From the listing below, pull out every line where the string "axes" appears.

========================

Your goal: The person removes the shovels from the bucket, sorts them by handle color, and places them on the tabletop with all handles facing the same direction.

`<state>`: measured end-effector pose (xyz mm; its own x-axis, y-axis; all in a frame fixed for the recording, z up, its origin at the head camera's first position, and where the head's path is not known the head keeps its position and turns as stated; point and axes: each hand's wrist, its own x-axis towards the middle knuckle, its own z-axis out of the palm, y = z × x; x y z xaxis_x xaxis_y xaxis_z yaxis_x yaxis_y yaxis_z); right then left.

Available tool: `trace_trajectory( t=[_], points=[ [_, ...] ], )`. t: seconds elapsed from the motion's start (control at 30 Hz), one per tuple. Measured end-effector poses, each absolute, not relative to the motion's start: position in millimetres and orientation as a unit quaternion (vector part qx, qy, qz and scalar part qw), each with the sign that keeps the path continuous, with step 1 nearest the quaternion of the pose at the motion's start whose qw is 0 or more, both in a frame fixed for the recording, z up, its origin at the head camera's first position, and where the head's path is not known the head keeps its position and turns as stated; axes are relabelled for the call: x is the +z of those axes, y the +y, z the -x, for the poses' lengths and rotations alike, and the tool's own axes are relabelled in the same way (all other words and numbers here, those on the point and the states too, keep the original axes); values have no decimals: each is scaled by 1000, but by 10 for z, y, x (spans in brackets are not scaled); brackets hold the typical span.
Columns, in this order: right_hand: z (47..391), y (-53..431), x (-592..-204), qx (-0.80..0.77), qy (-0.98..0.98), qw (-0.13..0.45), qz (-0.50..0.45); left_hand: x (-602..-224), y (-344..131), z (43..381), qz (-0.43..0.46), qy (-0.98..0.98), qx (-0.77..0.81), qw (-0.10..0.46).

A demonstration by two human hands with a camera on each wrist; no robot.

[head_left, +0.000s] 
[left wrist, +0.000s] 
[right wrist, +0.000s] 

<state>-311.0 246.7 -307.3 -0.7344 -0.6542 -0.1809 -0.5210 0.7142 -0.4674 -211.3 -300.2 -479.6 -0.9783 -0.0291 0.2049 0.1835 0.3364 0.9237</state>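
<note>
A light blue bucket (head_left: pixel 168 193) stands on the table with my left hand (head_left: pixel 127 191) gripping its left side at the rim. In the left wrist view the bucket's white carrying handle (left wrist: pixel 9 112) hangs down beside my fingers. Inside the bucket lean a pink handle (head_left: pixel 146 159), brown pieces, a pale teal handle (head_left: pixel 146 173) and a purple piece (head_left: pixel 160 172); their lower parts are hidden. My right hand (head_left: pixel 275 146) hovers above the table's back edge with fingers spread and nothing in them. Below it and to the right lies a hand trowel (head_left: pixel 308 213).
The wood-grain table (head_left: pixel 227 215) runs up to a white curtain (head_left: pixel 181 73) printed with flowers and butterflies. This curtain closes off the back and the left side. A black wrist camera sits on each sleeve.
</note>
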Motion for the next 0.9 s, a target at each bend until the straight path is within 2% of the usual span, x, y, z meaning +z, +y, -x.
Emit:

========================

**Output of the task**
`<state>`: measured end-effector pose (xyz mm; its own x-axis, y-axis; all in a frame fixed for the recording, z up, its origin at the head camera's first position, and where the head's path is not known the head keeps its position and turns as stated; point and axes: each hand's wrist, its own x-axis towards the middle knuckle, its own z-axis out of the palm, y = z × x; x y z xaxis_x xaxis_y xaxis_z yaxis_x yaxis_y yaxis_z); right then left.
Available tool: `trace_trajectory( t=[_], points=[ [_, ...] ], )`. t: seconds elapsed from the motion's start (control at 30 Hz), one per tuple. Measured end-effector poses, each absolute, not relative to the motion's start: position in millimetres and orientation as a unit quaternion (vector part qx, qy, qz and scalar part qw), each with the sign that keeps the path continuous, with step 1 nearest the quaternion of the pose at the motion's start whose qw is 0 or more, both in a frame fixed for the recording, z up, its origin at the head camera's first position, and where the head's path is not known the head keeps its position and turns as stated; axes are relabelled for the call: x is the +z of those axes, y the +y, z the -x, for the poses' lengths and rotations alike, and the tool's own axes are relabelled in the same way (all other words and numbers here, those on the point and the states too, keep the original axes); values have no decimals: each is scaled by 1000, but by 10 for z, y, x (spans in brackets are not scaled); brackets hold the typical span.

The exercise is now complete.